AFC Porth
- Full name: Athletic Football Club Porth
- Nickname: Black Dragons
- Founded: 1950 (as Beatus United F.C)
- Ground: Dinas Park, Porth
- Chairman: Huw Jones
- Manager: Stuart Dean
- 2022–23: South Wales Alliance Championship

= A.F.C. Porth =

Association former football club in Porth, Wales

AFC Porth was a Welsh football team based in the village of Porth in the Rhondda Valley. The club played in the South Wales Alliance League Championship Division, which is the fifth tier of Welsh football. The club played its home matches at Dinas Park before withdrawing in 2023.

The club was originally founded in 1950 as Beatus United before changing its name to Porth in 1986. Porth won the Second Division of the Welsh Football League in 1993 and spent several years in the First Division. The club changed its name to A.F.C. Rhondda in 1996 but reverted to Porth in 2004.

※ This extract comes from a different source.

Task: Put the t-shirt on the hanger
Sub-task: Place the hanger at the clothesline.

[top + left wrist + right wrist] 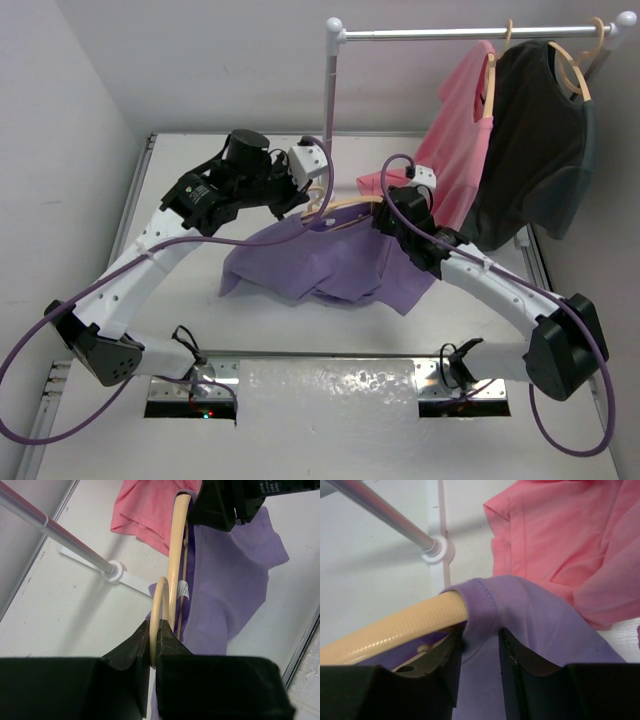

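The lavender t-shirt lies bunched on the table under both grippers. The tan hanger is held above it. My left gripper is shut on the hanger's hook, as the left wrist view shows, with the hanger's arm running away over the t-shirt. My right gripper is at the hanger's right end. In the right wrist view its jaws hold t-shirt cloth just below the collar, which is drawn over the hanger's arm.
A clothes rack's rail crosses the back right, with a pink shirt and a black shirt hanging on two more hangers. Its pole stands just behind the grippers, on a white base. The pink shirt's hem rests near my right gripper.
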Action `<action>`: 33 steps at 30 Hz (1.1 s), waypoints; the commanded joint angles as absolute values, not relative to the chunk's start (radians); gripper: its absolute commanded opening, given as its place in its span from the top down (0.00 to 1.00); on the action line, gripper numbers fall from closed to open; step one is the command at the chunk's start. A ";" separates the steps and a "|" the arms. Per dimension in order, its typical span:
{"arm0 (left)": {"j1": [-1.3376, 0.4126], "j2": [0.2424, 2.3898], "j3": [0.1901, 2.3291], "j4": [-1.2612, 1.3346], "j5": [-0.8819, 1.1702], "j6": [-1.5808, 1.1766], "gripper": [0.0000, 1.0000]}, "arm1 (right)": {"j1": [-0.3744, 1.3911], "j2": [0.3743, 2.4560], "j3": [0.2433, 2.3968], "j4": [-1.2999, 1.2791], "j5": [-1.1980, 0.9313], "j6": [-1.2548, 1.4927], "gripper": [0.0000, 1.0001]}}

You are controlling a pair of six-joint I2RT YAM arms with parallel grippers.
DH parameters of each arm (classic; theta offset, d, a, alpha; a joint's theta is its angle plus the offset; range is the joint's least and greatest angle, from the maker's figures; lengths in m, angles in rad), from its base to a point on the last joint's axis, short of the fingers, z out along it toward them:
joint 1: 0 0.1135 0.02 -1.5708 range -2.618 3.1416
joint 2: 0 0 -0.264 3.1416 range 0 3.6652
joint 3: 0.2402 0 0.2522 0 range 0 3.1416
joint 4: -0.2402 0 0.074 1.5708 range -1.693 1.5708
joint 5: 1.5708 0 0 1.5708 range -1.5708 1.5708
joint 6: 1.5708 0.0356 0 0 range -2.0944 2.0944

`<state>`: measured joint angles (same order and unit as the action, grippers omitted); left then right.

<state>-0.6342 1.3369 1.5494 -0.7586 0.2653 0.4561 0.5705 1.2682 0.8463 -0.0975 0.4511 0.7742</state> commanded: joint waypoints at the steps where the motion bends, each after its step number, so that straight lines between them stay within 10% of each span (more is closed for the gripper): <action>1: -0.640 1.301 1.572 -0.673 0.268 0.451 1.00 | 0.563 1.281 0.882 -0.067 0.505 0.804 0.67; 6: -0.638 1.299 1.575 -0.675 0.276 0.457 1.00 | 0.558 1.310 0.911 -0.054 0.520 0.775 0.99; 30: -0.638 1.394 1.670 -0.704 0.186 0.578 1.00 | 0.753 1.310 1.051 -0.199 0.299 0.169 1.00; 31: -0.638 1.381 1.674 -0.704 0.186 0.584 1.00 | 0.755 1.298 1.046 -0.230 0.273 0.154 0.87; 33: -0.638 1.352 1.661 -0.710 0.192 0.610 1.00 | 0.755 1.251 1.066 -0.315 0.181 0.071 0.27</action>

In 2023, the club was unable to field a side, and withdrew from competition for the 23/24 season.

==History==
The town of Porth in the Rhondda Valley had been represented by several football teams, including Porth Athletic, Porth United and Porth Welfare prior to 1950. The same year, a new club was formed under the guise of Beatus United which represented a local factory. The club competed under the name for 34 years in the Rhondda League and later the South Wales Amateur League, before it was renamed as A.F.C. Porth in 1984. The side won the Second Division of the Welsh Football League in the 1991–92 season. When the Welsh football league system was restructured the ahead of the following campaign with the foundation of the League of Wales, Porth remained in the Second Division, although it had effectively been promoted due to the restructure. In the 1992–93 season Porth reached the quarter-final of the Welsh Cup.

The side finished as winners of the Second Division for the second consecutive season and won promotion to the First Division of the Welsh Football League. In 1996, the club was renamed as A.F.C. Rhondda in the hope of increasing the club's profile. The newly renamed club initially enjoyed improved results, finishing in the top three of the First Division twice between 1997 and 1999. However, having finished in the top eight for five consecutive season, the club was relegated after finishing bottom of the division during the 2001–02 season. A second straight relegation in the following season led the team to the Third Division. The club reverted to its previous name, A.F.C. Porth in 2004.

In 2007, Porth was relegated from the Welsh Football League to the South Wales Amateur League. However, the club won promotion back to the Welsh Football League in its first season, becoming the first team to achieve a direct return to the Welsh Football League. The club entered a swift rise, winning two promotions in the following three seasons to return to the First Division. Manager Scott Young, who led the club back to the First Division, left the club in 2012 to take up a position with Port Talbot Town. Porth was relegated back to the Second Division during the 2015–16 season.

==Ground==
The club played its home matches at Dinas Park which features a single stand for spectators. In 2015, a new stand was constructed, to replace the original structure which had been built in the 1990s, along with other improvements, following a grant from the Welsh Football Trust and fundraising efforts. Porth Harlequins of the South Wales Premier League Division 1 west now play there.